Connect with us

Relay ratings

Discussion in 'Electronic Basics' started by Rylos, Sep 14, 2004.

Scroll to continue with content
  1. Rylos

    Rylos Guest

    Hello All,

    I have a relay which has a rating of 1A at 24VDC. The current rating is
    pretty obvious but is the voltage rating the maximum open circuit voltage
    across it's terminals? Thanks.

    -Dave
     
  2. CFoley1064

    CFoley1064 Guest

    Subject: Relay ratings
    The relay is rated to switch a 24VDC resistive load at 1 amp for the
    manufacturer-specified number of times before failure. That number can be
    anywhere between 20,000 and millions, depending on the spec sheet. If you use
    a higher DC voltage, you will get excessive arcing at contact open/close, which
    will reduce life, pit the relay contacts and possibly cause them to spot weld
    together on make. Usually it's rated that way because of contact separation
    and contact separation speed.

    Good luck
    Chris
     
  3. Rylos

    Rylos Guest

    Thanks Chris,

    If the load I'm switching is lower than 24VDC, actually it's 5 can you push
    more amperage through or is the 1A rating just 1A regardless?

    -Dave
     
  4. Relay contact ratings work just like switch ratings.
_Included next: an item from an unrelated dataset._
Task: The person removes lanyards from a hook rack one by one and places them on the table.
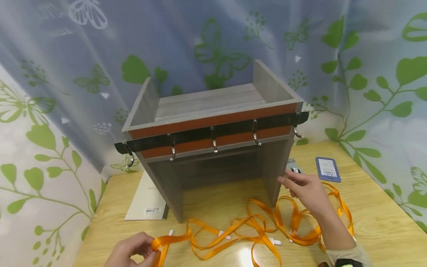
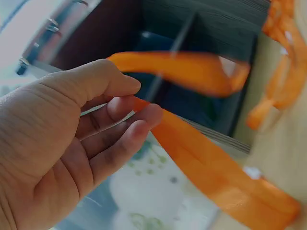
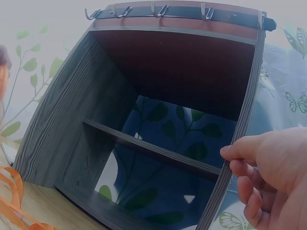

    In this case, the contacts can safely handle up to 1 amp, at up to 24
    volts DC.

    --
    Peter Bennett, VE7CEI
    peterbb4 (at) interchange.ubc.ca
    new newsgroup users info : http://vancouver-webpages.com/nnq
    GPS and NMEA info: http://vancouver-webpages.com/peter
    Vancouver Power Squadron: http://vancouver.powersquadron.ca
     
  5. CFoley1064

    CFoley1064 Guest

    Subject: Re: Relay ratings
    You can't push 500% more than rated current through the relay and expect it to
    survive for long. A lower DC voltage won't help.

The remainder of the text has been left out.